Muscle expression of mutant androgen receptor accounts for systemic and motor neuron disease phenotypes in spinal and bulbar muscular atrophy.

Author information

1
Department of Pediatrics, University of California, San Diego, La Jolla, CA 92093, USA.
2
Department of Cellular and Molecular Medicine, University of California, San Diego, La Jolla, CA 92093, USA.
3
Department of Pathology, University of California, San Diego, La Jolla, CA 92093, USA.
4
Isis Pharmaceuticals, 2855 Gazelle Court, Carlsbad, CA 92010, USA.
5
Department of Neurology, University of Washington, Seattle, WA 98195, USA.
6
Department of Cellular and Molecular Medicine, University of California, San Diego, La Jolla, CA 92093, USA; Department of Neurosciences, University of California, San Diego, La Jolla, CA 92093, USA.
7
Department of Pediatrics, University of California, San Diego, La Jolla, CA 92093, USA; Department of Cellular and Molecular Medicine, University of California, San Diego, La Jolla, CA 92093, USA; Department of Neurosciences, University of California, San Diego, La Jolla, CA 92093, USA; Division of Biological Sciences, University of California, San Diego, La Jolla, CA 92093, USA; Institute for Genomic Medicine, University of California, San Diego, La Jolla, CA 92093, USA; Sanford Consortium for Regenerative Medicine, University of California, San Diego, La Jolla, CA 92093, USA; Rady Children's Hospital, San Diego, CA 92123, USA. Electronic address: alaspada@ucsd.edu.

Abstract

X-linked spinal and bulbar muscular atrophy (SBMA) is characterized by adult-onset muscle weakness and lower motor neuron degeneration. SBMA is caused by CAG-polyglutamine (polyQ) repeat expansions in the androgen receptor (AR) gene. Pathological findings include motor neuron loss, with polyQ-AR accumulation in intranuclear inclusions.
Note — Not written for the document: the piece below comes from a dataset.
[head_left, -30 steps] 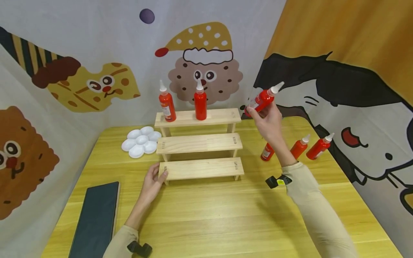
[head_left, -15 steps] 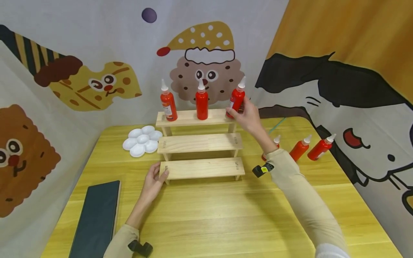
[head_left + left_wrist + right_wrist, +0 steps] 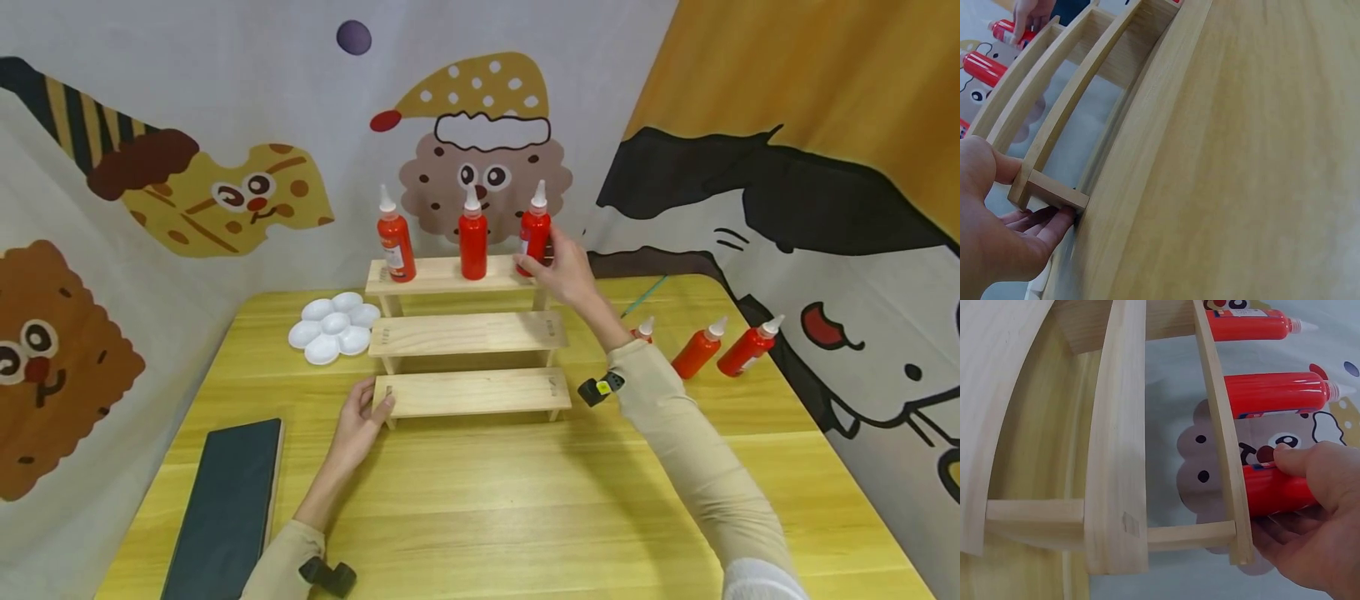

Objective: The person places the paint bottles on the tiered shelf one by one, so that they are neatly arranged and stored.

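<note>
My right hand (image 3: 566,271) grips a red paint bottle (image 3: 535,233) with a white pointed cap. It stands upright at the right part of the top step of a three-step wooden rack (image 3: 468,333). In the right wrist view the thumb (image 3: 1291,459) lies on one side of that bottle and the fingers curl behind it. Two similar bottles, a middle one (image 3: 473,242) and a left one (image 3: 396,242), stand on the same step. My left hand (image 3: 356,429) holds the left end of the lowest step, thumb on top and fingers at the side leg (image 3: 1054,190).
A white flower-shaped palette (image 3: 335,325) lies left of the rack. A dark book (image 3: 225,500) lies at the front left. More red bottles (image 3: 697,350) stand on the table (image 3: 480,508) at right, one partly behind the right forearm. A thin green stick (image 3: 645,296) lies behind them.
My right hand has brought the tilted bottle leftward and down from the right onto the top step, where it now stands upright. The left hand keeps its hold on the lowest step.
</note>
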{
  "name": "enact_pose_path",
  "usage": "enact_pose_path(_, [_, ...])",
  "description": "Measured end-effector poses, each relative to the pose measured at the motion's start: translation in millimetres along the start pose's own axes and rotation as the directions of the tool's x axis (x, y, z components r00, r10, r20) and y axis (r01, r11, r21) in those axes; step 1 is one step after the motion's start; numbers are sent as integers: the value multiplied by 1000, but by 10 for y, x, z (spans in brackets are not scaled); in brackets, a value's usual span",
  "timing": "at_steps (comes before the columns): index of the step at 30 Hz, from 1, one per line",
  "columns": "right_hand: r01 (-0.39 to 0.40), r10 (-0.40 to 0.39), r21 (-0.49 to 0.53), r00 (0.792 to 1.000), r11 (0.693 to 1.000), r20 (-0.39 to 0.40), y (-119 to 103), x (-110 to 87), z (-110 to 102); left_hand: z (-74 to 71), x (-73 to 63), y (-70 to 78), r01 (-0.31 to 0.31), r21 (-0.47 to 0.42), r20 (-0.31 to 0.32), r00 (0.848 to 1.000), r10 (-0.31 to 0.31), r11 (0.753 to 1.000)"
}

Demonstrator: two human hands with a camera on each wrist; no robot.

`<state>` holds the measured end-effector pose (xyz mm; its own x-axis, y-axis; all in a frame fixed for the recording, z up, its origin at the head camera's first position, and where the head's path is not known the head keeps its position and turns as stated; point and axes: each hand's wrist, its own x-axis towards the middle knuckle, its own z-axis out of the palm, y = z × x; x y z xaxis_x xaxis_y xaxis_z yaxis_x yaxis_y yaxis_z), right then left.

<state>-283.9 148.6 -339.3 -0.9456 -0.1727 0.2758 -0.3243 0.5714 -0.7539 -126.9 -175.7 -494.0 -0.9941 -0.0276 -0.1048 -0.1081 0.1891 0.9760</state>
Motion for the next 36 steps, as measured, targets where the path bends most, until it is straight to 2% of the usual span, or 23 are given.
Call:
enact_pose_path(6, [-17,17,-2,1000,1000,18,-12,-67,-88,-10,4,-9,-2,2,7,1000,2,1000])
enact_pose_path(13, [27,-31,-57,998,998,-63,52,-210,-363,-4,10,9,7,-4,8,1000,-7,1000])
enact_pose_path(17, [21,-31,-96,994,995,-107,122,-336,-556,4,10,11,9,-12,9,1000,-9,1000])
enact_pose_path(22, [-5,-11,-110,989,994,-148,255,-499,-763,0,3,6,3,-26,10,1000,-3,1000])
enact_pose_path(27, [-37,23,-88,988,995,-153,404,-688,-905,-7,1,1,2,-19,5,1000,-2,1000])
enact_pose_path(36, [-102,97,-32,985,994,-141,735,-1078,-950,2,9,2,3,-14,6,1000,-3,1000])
SBMA patients exhibit myopathic features, suggesting a role for muscle in disease pathogenesis. To determine the contribution of muscle, we developed a BAC mouse model featuring a floxed first exon to permit cell-type-specific excision of human AR121Q. BAC fxAR121 mice develop systemic and neuromuscular phenotypes, including shortened survival. After validating termination of AR121 expression and full rescue with ubiquitous Cre, we crossed BAC fxAR121 mice with Human Skeletal Actin-Cre mice. Muscle-specific excision prevented weight loss, motor phenotypes, muscle pathology, and motor neuronopathy and dramatically extended survival. Our results reveal a crucial role for muscle expression of polyQ-AR in SBMA and suggest muscle-directed therapies as effective treatments.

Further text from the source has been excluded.